▸ EXCERPTED RECORDS
####################
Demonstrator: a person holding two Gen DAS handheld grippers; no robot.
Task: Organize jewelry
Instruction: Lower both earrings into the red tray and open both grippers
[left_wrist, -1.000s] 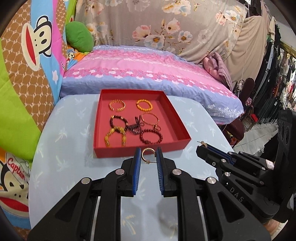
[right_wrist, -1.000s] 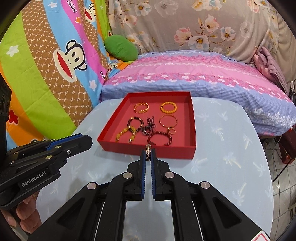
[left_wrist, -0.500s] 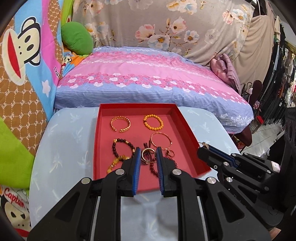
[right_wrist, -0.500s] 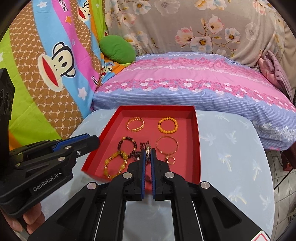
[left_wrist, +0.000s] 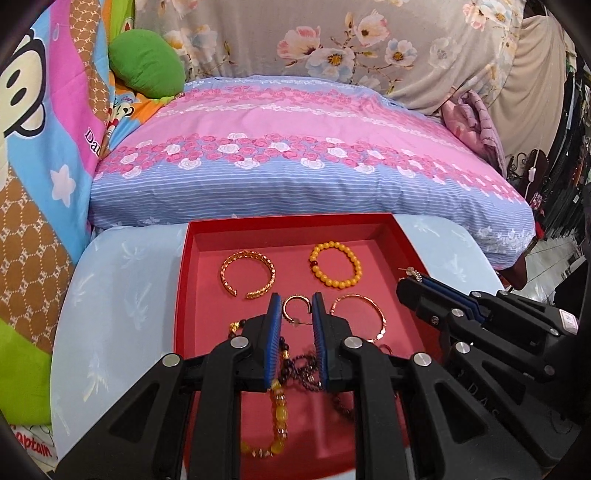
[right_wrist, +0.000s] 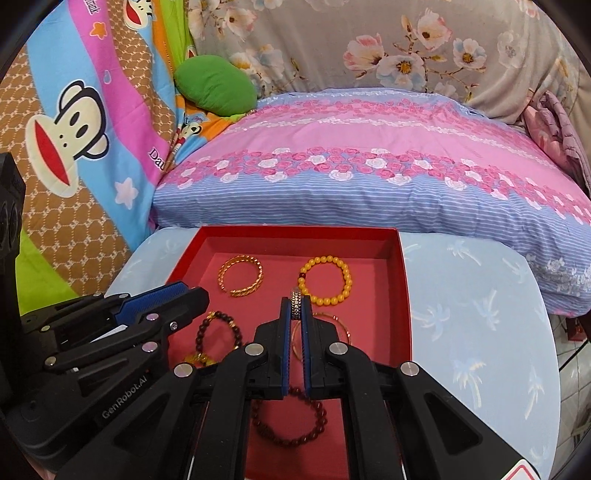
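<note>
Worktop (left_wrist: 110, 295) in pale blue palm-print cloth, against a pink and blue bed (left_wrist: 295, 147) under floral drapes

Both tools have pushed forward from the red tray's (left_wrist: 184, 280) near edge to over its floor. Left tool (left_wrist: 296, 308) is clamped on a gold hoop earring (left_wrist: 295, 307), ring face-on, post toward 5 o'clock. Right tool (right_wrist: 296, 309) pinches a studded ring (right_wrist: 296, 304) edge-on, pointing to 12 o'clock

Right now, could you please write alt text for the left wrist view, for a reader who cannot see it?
The left gripper holds a small gold hoop earring between its blue pads over a red tray of bracelets. The tray sits on a pale blue table, with the right gripper at right and a pink floral pillow behind.
</note>
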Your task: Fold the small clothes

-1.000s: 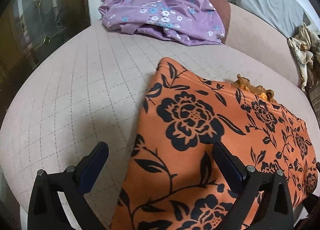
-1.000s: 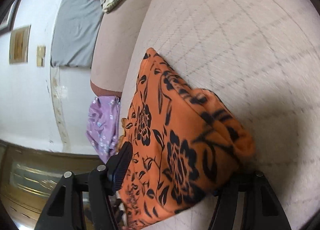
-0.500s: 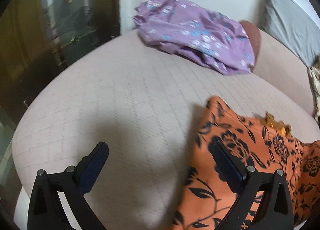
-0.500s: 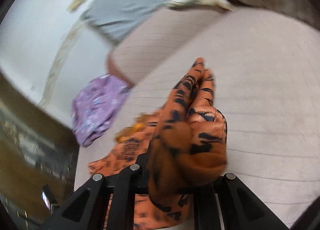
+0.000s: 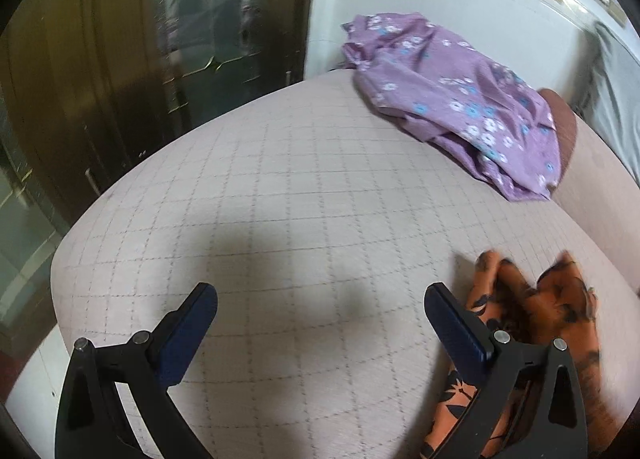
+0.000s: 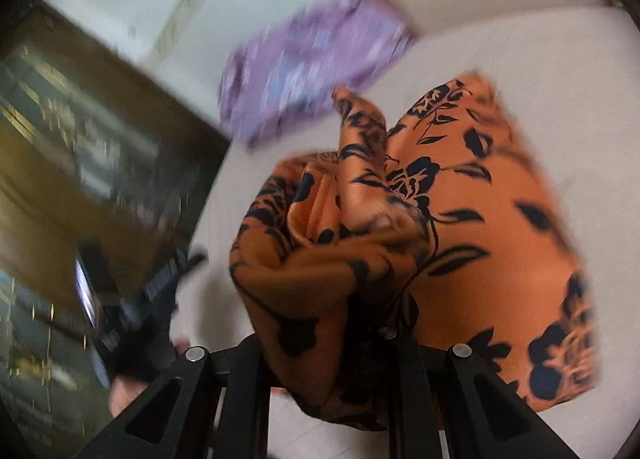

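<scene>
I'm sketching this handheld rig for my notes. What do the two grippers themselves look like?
Left gripper: black angular frame with triangular cut-outs, silver pivot screws, and flat dark-blue pads lining its jaws. Right gripper: the same black frame and silver screws; orange cloth covers its pads. No cables or markings show.

Each camera sits on a hand-held gripper, looking forward and down at the bed (image 5: 280,187). The right one is very close to the orange cloth (image 6: 500,227). Both see the purple cloth (image 5: 460,99) and the orange cloth.
</scene>
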Demonstrator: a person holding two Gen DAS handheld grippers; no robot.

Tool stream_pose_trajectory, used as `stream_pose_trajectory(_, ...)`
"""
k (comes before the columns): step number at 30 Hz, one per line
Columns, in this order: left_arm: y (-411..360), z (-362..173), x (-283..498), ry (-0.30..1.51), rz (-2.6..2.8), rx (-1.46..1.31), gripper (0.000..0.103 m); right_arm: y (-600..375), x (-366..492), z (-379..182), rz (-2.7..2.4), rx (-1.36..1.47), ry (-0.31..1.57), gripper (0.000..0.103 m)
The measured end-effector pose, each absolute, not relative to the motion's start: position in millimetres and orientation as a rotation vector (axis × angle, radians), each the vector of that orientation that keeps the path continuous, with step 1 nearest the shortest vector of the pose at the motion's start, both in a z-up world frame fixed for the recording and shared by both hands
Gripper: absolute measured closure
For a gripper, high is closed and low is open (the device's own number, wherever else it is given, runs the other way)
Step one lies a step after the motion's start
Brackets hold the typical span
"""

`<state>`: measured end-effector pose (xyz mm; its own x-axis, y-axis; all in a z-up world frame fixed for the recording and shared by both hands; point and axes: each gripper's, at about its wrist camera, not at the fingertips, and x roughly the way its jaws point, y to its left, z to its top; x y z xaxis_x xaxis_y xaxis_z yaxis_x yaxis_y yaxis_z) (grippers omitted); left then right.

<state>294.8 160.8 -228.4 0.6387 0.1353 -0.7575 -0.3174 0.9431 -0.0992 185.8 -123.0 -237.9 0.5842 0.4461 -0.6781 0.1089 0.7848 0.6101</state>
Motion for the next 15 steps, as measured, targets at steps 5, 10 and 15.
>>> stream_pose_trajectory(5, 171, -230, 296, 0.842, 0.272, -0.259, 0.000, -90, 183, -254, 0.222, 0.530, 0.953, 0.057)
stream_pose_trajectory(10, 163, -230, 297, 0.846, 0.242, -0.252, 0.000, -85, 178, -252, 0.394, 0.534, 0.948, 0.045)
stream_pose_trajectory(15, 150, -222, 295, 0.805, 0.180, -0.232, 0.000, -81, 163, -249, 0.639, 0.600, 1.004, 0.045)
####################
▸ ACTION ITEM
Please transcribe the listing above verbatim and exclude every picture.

▸ RESULT OF THIS EXERCISE
Demonstrator: a person holding two Gen DAS handheld grippers; no robot.
Task: Organize jewelry
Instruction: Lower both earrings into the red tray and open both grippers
[left_wrist, -1.000s] 
[right_wrist, -1.000s] 
[left_wrist, -0.500s] 
[right_wrist, -0.500s] 
[left_wrist, +0.000s] 
[right_wrist, +0.000s] 
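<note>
Worktop (left_wrist: 110, 295) in pale blue palm-print cloth, against a pink and blue bed (left_wrist: 295, 147) under floral drapes

Both tools have pushed forward from the red tray's (left_wrist: 184, 280) near edge to over its floor. Left tool (left_wrist: 296, 308) is clamped on a gold hoop earring (left_wrist: 295, 307), ring face-on, post toward 5 o'clock. Right tool (right_wrist: 296, 309) pinches a studded ring (right_wrist: 296, 304) edge-on, pointing to 12 o'clock

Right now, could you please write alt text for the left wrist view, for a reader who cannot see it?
The left gripper holds a small gold hoop earring between its blue pads over a red tray of bracelets. The tray sits on a pale blue table, with the right gripper at right and a pink floral pillow behind.
</note>
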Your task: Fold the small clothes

-1.000s: 
-1.000s: 
-0.500s: 
-0.500s: 
+0.000s: 
+0.000s: 

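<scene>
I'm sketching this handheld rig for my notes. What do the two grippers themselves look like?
Left gripper: black angular frame with triangular cut-outs, silver pivot screws, and flat dark-blue pads lining its jaws. Right gripper: the same black frame and silver screws; orange cloth covers its pads. No cables or markings show.

Each camera sits on a hand-held gripper, looking forward and down at the bed (image 5: 280,187). The right one is very close to the orange cloth (image 6: 500,227). Both see the purple cloth (image 5: 460,99) and the orange cloth.
</scene>
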Demonstrator: a person holding two Gen DAS handheld grippers; no robot.

Tool stream_pose_trajectory, used as `stream_pose_trajectory(_, ...)`
"""
k (comes before the columns): step number at 30 Hz, one per line
Columns, in this order: left_arm: y (-411..360), z (-362..173), x (-283..498), ry (-0.30..1.51), rz (-2.6..2.8), rx (-1.46..1.31), gripper (0.000..0.103 m); right_arm: y (-600..375), x (-366..492), z (-379..182), rz (-2.7..2.4), rx (-1.36..1.47), ry (-0.31..1.57), gripper (0.000..0.103 m)
The measured end-effector pose, each absolute, not relative to the motion's start: position in millimetres and orientation as a rotation vector (axis × angle, radians), each the vector of that orientation that keeps the path continuous, with step 1 nearest the shortest vector of the pose at the motion's start, both in a z-up world frame fixed for the recording and shared by both hands
Gripper: absolute measured closure
For a gripper, high is closed and low is open (the device's own number, wherever else it is given, runs the other way)
Step one lies a step after the motion's start
Brackets hold the typical span
"""

`<state>`: measured end-effector pose (xyz mm; its own x-axis, y-axis; all in a z-up world frame fixed for the recording and shared by both hands; point and axes: each gripper's, at about its wrist camera, not at the fingertips, and x roughly the way its jaws point, y to its left, z to its top; x y z xaxis_x xaxis_y xaxis_z yaxis_x yaxis_y yaxis_z) (grippers omitted); left then right.

<state>294.8 160.8 -228.4 0.6387 0.1353 -0.7575 -0.3174 0.9431 -0.0992 185.8 -123.0 -237.9 0.5842 0.4461 -0.6781 0.1089 0.7848 0.6101</state>
Motion for the next 15 steps, as measured, targets at steps 5, 10 and 15.
>>> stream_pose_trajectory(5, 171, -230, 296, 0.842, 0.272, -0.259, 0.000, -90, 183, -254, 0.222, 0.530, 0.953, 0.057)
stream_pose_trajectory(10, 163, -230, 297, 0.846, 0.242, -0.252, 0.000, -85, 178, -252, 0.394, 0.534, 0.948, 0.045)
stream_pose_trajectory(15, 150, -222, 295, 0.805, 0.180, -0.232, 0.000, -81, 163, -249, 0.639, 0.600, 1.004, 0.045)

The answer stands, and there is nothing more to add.